It is required that the lines from the top of the listing through the line with "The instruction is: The" be reproduced exactly, excluding pictures.

* _Data extract_:

========

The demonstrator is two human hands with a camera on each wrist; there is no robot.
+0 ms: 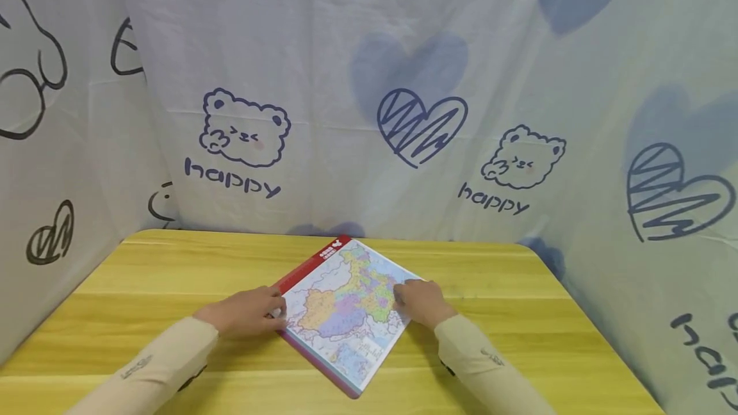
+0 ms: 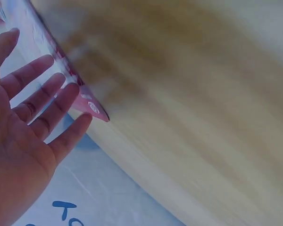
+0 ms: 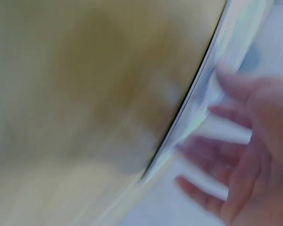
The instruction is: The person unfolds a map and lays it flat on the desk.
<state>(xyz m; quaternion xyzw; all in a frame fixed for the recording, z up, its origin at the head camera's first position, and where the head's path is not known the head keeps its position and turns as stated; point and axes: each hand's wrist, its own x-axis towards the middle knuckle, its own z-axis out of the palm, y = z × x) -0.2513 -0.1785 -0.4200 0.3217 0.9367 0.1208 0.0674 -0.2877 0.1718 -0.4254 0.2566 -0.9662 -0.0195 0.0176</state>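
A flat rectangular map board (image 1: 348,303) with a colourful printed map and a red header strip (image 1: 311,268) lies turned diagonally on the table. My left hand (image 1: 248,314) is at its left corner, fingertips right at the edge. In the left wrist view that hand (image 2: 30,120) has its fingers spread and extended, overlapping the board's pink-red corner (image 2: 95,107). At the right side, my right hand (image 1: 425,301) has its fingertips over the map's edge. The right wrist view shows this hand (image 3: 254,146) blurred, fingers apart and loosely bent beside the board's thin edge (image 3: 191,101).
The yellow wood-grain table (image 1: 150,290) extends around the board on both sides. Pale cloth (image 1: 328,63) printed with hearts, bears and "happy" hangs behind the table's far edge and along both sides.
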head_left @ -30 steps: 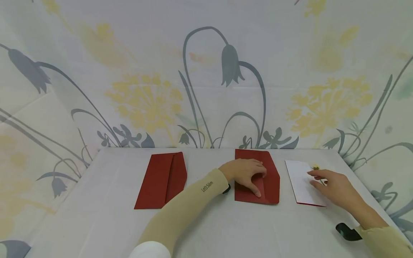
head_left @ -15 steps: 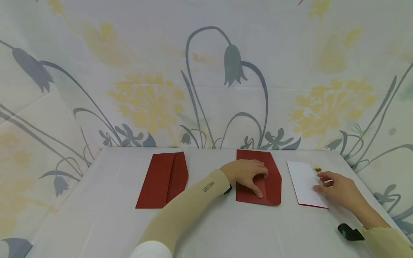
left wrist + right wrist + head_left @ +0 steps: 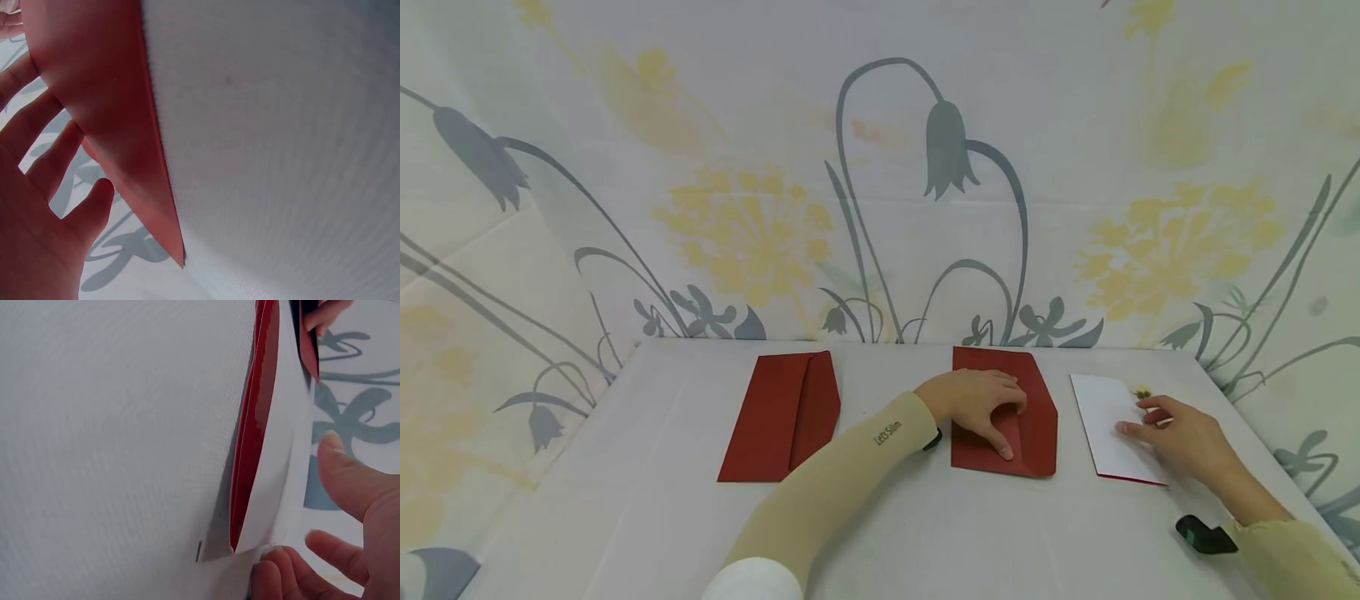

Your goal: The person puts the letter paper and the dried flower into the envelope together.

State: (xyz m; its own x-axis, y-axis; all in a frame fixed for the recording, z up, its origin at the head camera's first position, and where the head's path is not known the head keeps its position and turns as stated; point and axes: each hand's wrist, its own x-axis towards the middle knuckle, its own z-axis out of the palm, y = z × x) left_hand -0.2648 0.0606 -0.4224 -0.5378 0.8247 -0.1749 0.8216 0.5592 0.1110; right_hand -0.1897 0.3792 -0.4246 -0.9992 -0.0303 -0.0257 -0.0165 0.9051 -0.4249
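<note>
**Two hands at work on red envelopes and a white card**

On a table (image 3: 625,517) draped in white cloth, before a backdrop (image 3: 880,167) printed with grey bellflowers and yellow blooms, a closed red envelope (image 3: 781,416) lies untouched at the left, well apart from both hands. At centre, the person's left hand (image 3: 979,402) rests on a second red envelope (image 3: 1033,417), thumb stretched down along the fold while the curled fingers hook under the edge of its flap; the left wrist view shows those fingers (image 3: 37,150) spread behind the lifted red paper. Further right, just beside that envelope, a white card (image 3: 1105,425) with a red underside lies flat, a small dried flower (image 3: 1142,391) at its far edge. The right hand (image 3: 1180,433) rests on the card's right side, forefinger extended across the white face. The right wrist view shows the fingertips (image 3: 275,569) at the card's corner, its edge raised off the cloth.
</note>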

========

* _Finished exercise_:
The demonstrator is two human hands with a camera on each wrist; there is no robot.
+0 ms: 
+0 ms: 
+0 ms: 
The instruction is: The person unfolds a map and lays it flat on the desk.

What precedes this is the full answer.